Remember when the scientists did that big 'smaller-than-an-atom-smash-it-up-thingumy-might-create-a-black-hole-but-didn't' in September. Well it did, create a black hole that is. It's plainly evident, the banks collapsed, I broke my right wrist, smashed my left index finger, and then my voice recorder was stolen. My life was perfectly fine until they did that 'looking for the source of gravity' thingy!
So - 2009 - how bad can it get?

Sunday, 7 December 2008

Just an Ordinary Sunday

Nope - this time it's true. I have had a truly uneventful Sunday.

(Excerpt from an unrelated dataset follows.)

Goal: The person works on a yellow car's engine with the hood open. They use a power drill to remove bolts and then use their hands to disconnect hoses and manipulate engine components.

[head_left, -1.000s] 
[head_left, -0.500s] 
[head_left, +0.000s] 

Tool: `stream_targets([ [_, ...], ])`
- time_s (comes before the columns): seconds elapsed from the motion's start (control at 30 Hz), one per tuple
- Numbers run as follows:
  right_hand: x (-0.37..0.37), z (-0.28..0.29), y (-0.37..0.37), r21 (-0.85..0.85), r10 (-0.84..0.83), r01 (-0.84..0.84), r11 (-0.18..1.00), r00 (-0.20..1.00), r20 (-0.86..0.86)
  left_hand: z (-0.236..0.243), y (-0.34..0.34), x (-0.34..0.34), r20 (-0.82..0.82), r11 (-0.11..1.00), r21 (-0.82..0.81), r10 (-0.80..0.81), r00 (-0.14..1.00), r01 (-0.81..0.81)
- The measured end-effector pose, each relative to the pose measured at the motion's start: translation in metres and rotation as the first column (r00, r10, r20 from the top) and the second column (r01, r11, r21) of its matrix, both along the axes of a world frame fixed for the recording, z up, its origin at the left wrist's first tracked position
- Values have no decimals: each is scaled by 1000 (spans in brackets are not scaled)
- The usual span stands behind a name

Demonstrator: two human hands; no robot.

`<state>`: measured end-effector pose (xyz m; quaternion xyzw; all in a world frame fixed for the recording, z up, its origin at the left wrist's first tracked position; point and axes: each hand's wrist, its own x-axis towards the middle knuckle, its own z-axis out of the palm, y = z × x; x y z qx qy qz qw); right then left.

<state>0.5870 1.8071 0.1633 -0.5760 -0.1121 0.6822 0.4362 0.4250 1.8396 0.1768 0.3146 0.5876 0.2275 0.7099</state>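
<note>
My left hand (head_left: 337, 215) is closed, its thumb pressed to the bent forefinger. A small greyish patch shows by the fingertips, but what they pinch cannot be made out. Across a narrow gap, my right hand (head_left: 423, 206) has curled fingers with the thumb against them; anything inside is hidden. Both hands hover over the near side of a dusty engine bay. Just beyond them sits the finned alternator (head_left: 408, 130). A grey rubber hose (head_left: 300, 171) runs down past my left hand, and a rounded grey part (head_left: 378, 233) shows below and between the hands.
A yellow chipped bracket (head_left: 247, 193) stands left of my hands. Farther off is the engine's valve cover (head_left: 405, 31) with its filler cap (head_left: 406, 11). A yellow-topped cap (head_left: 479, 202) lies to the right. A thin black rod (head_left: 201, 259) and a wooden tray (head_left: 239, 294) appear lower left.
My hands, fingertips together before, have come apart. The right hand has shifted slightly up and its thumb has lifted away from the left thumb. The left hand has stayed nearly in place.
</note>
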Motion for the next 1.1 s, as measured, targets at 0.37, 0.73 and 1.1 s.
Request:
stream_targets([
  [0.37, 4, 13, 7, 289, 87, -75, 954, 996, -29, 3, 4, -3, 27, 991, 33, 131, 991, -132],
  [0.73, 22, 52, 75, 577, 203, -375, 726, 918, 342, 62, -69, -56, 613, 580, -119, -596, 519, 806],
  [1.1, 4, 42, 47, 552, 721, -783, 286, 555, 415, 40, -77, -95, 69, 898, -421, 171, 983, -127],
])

I've played with my notebook, gathered my photos, sorted some vids - it can all mean only one thing - my hands are bandage free!
And I'm heading towards the end of the final semester (Oh Joy!).
I still have to work out my relationship with the public, a vital component of my project text, so if any of you have any bright ideas on that one feel free to drop me a line.
For those of you who don't know - I'll be filming this Tuesday, in the public, hopefully with the public ...
More news later.
Perhaps.

Thursday, 16 October 2008

The F**@@!N Black Hole

Dear Loved ones
It will take me a long time to type this out, when last I wrote I had at least the use of one hand, today I have had the full effects of the black hole experiment (those bastard scientists should have been stopped at birth, abortion is good, science is wrong: aside-yes it's a Shakespearian moment) and now I type with my nose. If I knew how to operate the web cam via use of nose I could prove this (8th) wonder of the world to you. (This is very tiring) The banks blame me personally for world collapse, I was about to take on a pot washing job to prove I could deal with this momentary loss of faith (i.e. pay them back, all would be well) but the black hole caught up with me and 5 minutes before I walked into said job I slammed the good hand in car door. I have two legs ready for the next black hole effect, in the meantime I'm learning the joys of a sticky arse.